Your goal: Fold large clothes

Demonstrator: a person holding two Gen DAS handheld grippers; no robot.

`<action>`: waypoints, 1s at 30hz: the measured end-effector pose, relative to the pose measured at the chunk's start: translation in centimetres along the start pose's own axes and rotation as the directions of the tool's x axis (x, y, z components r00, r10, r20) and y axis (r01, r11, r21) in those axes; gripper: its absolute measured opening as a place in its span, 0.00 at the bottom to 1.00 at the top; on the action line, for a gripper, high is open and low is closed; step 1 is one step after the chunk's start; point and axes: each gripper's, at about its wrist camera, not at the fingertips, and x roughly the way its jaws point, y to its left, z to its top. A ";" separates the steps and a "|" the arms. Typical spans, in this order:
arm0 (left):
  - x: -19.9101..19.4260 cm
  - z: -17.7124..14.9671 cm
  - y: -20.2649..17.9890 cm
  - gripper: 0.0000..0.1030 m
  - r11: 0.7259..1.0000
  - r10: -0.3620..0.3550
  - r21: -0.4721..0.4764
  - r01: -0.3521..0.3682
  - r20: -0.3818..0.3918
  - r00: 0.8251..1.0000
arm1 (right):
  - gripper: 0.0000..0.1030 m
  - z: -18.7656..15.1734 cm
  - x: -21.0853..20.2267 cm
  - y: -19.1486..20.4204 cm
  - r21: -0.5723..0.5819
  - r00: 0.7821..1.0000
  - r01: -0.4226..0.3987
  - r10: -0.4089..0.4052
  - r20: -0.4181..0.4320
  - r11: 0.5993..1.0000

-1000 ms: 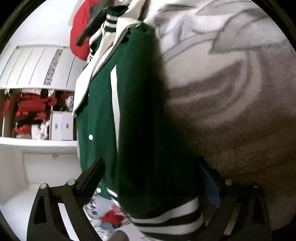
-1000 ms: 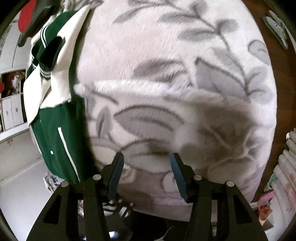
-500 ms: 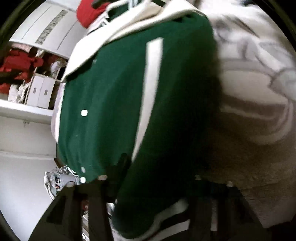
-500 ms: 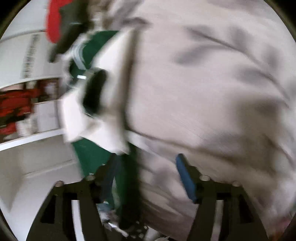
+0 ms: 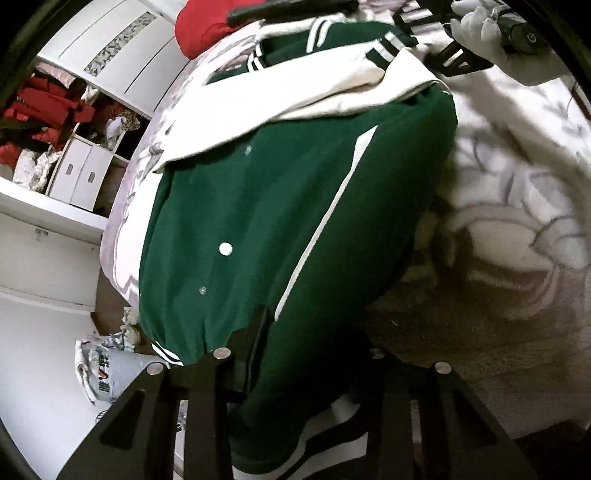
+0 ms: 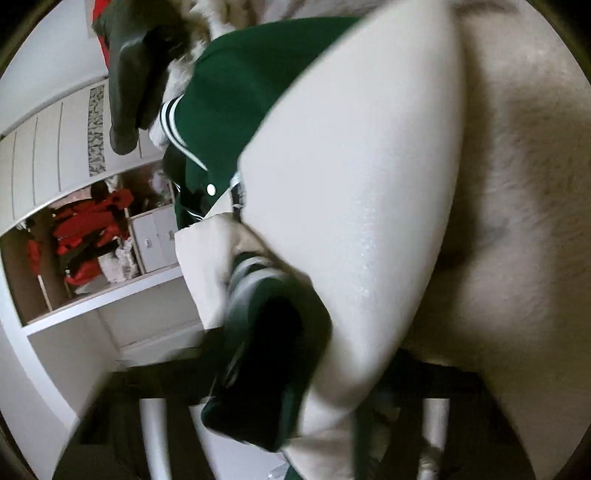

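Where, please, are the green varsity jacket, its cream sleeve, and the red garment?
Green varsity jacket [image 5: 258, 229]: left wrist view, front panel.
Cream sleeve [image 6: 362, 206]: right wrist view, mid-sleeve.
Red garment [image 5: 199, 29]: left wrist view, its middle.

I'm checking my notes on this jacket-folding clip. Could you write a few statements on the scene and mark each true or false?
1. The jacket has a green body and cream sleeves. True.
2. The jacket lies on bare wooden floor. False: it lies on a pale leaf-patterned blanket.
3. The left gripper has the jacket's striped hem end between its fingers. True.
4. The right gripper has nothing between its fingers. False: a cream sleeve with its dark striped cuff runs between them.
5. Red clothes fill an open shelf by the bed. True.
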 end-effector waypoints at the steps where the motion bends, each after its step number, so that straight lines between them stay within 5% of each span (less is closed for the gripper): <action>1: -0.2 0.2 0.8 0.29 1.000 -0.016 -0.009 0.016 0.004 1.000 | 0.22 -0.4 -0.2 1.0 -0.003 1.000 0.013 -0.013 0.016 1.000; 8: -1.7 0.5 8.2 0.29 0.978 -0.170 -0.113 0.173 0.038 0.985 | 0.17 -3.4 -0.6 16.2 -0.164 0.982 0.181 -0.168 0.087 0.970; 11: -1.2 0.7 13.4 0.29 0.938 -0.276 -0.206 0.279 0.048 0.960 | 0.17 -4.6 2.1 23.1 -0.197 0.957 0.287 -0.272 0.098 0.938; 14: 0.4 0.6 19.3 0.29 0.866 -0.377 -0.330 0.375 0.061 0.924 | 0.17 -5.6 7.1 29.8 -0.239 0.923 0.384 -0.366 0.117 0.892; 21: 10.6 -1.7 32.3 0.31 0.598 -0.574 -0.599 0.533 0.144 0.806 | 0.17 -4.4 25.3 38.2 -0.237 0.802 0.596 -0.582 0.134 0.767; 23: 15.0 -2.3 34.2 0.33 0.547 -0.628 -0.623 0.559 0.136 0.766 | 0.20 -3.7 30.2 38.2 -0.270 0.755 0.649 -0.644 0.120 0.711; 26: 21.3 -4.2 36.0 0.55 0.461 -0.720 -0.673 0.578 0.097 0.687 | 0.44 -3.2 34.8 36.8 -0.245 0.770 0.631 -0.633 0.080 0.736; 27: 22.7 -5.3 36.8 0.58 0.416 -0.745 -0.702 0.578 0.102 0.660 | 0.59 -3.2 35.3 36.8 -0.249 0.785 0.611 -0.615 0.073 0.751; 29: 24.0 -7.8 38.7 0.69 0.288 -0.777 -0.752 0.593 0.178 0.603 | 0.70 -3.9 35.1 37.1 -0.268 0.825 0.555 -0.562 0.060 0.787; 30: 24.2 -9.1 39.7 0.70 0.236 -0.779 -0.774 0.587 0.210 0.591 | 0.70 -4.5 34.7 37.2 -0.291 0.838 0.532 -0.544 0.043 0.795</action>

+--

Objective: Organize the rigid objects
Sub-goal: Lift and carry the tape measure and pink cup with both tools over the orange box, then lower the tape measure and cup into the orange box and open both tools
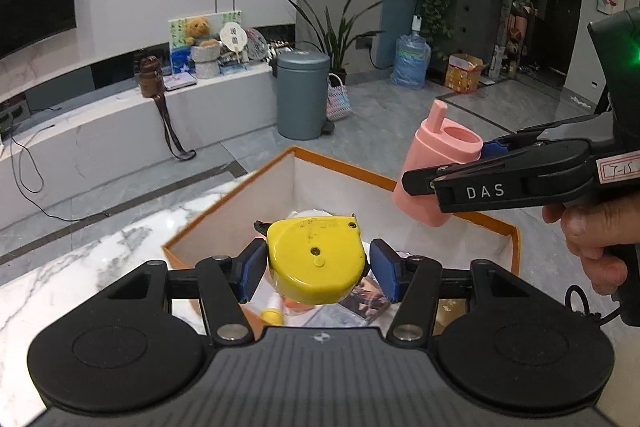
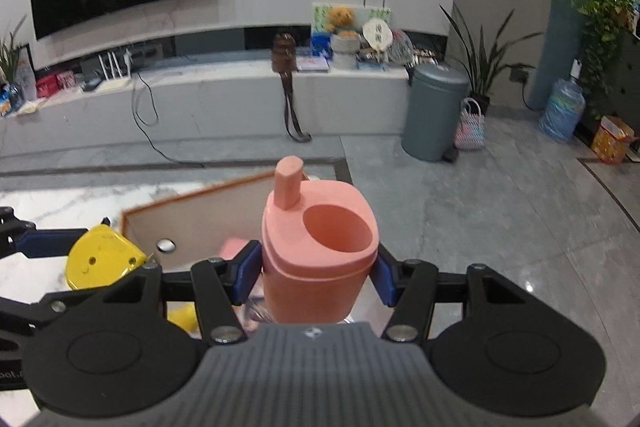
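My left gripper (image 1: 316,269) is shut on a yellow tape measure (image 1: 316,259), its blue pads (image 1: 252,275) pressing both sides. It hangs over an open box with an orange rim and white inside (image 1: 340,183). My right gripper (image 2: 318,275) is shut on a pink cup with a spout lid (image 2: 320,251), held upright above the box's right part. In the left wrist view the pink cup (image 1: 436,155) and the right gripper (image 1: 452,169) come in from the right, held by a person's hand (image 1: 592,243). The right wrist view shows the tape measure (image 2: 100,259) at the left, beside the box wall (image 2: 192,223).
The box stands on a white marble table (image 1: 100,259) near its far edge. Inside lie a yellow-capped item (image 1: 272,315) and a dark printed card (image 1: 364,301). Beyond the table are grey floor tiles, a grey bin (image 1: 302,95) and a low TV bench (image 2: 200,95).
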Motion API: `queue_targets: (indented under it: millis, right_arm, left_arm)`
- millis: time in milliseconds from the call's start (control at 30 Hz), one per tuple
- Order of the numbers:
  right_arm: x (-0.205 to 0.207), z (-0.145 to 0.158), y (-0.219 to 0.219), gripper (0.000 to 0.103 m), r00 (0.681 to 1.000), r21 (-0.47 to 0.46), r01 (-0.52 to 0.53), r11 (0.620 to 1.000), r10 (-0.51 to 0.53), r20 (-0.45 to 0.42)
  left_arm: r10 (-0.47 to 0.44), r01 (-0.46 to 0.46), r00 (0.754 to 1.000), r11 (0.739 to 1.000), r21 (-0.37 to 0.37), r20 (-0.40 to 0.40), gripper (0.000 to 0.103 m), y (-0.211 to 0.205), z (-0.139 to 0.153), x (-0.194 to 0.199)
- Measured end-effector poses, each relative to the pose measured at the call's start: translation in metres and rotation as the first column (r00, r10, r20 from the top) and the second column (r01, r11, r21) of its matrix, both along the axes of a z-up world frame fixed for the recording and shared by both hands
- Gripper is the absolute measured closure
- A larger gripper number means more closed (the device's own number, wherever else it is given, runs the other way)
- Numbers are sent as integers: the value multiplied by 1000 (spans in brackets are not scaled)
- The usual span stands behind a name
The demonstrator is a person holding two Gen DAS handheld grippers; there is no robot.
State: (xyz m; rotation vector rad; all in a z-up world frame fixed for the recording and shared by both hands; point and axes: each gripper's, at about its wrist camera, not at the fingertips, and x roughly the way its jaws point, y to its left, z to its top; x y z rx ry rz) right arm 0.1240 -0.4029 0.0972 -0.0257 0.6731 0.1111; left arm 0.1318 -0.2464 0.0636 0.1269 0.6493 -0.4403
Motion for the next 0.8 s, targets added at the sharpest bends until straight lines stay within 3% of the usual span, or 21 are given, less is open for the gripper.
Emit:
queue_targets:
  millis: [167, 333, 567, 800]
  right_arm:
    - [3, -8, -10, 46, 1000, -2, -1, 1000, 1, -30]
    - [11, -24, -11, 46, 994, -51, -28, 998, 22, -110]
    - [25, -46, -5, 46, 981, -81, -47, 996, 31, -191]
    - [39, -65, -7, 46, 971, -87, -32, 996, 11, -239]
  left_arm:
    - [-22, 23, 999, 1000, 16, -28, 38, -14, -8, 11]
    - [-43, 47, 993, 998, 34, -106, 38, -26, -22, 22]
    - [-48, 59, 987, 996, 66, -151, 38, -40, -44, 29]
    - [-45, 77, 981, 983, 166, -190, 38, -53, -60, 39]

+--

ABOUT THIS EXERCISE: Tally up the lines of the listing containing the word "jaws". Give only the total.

RESULT BELOW: 2